▶ ASSIGNMENT
Please print the data again exactly as given.

►

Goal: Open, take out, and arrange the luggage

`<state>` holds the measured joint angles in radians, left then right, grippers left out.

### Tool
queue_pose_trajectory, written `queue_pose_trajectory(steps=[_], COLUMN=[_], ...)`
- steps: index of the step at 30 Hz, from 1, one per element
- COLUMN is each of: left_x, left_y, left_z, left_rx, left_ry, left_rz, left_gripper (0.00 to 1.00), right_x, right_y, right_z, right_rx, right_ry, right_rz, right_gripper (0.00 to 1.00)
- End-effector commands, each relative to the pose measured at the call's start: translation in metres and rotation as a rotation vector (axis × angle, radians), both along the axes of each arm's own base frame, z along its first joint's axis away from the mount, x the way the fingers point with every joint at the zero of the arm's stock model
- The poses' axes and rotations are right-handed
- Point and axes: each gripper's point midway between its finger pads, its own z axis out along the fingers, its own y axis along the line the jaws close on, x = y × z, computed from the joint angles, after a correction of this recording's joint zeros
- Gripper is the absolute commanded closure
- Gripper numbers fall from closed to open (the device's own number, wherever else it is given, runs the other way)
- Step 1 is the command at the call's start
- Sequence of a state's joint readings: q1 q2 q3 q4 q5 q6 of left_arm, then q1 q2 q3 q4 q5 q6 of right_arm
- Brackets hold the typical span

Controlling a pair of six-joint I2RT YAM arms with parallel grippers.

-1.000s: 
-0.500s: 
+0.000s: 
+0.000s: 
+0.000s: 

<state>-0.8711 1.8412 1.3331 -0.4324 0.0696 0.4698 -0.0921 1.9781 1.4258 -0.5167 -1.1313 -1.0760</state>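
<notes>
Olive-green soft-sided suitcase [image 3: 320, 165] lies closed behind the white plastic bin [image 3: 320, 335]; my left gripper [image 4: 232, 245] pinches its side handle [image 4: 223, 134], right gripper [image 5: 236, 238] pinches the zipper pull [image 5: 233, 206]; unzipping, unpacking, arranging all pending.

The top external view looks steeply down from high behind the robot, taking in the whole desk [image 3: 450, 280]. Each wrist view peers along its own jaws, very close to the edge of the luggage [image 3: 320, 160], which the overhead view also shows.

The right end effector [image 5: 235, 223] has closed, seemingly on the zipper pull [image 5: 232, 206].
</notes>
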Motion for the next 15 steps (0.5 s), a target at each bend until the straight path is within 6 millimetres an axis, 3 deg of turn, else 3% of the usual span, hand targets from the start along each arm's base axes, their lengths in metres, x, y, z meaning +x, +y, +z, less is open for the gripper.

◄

▶ RESULT
Goal: Open, take out, and arrange the luggage

`<state>` holds the measured joint angles in radians, left then right, grippers left out.

### Tool
queue_pose_trajectory, written `queue_pose_trajectory(steps=[_], COLUMN=[_], ...)`
- steps: index of the step at 30 Hz, from 1, one per element
- COLUMN is each of: left_x, left_y, left_z, left_rx, left_ry, left_rz, left_gripper (0.00 to 1.00), right_x, right_y, right_z, right_rx, right_ry, right_rz, right_gripper (0.00 to 1.00)
- End-effector commands, each relative to the pose measured at the call's start: translation in metres and rotation as a rotation vector (axis × angle, radians), both along the axes of each arm's own base frame, z along its first joint's axis away from the mount, x the way the fingers point with every joint at the zero of the arm's stock model
- The poses' axes and rotations are right-handed
- Point and axes: each gripper's point midway between its finger pads, its own z axis out along the fingers, its own y axis along the line the jaws close on, x = y × z, computed from the joint angles, after a correction of this recording's joint zeros
- Gripper is the absolute commanded closure
- Gripper numbers fall from closed to open (the device's own number, wherever else it is given, runs the other way)
- Step 1 is the command at the call's start
- Sequence of a state's joint readings: q1 q2 q3 q4 q5 q6 of left_arm, then q1 q2 q3 q4 q5 q6 of right_arm
- Brackets hold the typical span

Controlling a pair of six-joint I2RT YAM arms with parallel grippers.

-1.000s: 
-0.500s: 
+0.000s: 
+0.000s: 
+0.000s: 

<state>-0.8711 1.8412 1.3331 -0.4324 0.0696 0.4698 -0.0921 1.9781 1.4258 -0.5167 -1.1313 -1.0760</state>
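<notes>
Olive-green soft-sided suitcase [image 3: 320, 165] lies closed behind the white plastic bin [image 3: 320, 335]; my left gripper [image 4: 232, 245] pinches its side handle [image 4: 223, 134], right gripper [image 5: 236, 238] pinches the zipper pull [image 5: 233, 206]; unzipping, unpacking, arranging all pending.

The top external view looks steeply down from high behind the robot, taking in the whole desk [image 3: 450, 280]. Each wrist view peers along its own jaws, very close to the edge of the luggage [image 3: 320, 160], which the overhead view also shows.

The right end effector [image 5: 235, 223] has closed, seemingly on the zipper pull [image 5: 232, 206].
</notes>
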Motion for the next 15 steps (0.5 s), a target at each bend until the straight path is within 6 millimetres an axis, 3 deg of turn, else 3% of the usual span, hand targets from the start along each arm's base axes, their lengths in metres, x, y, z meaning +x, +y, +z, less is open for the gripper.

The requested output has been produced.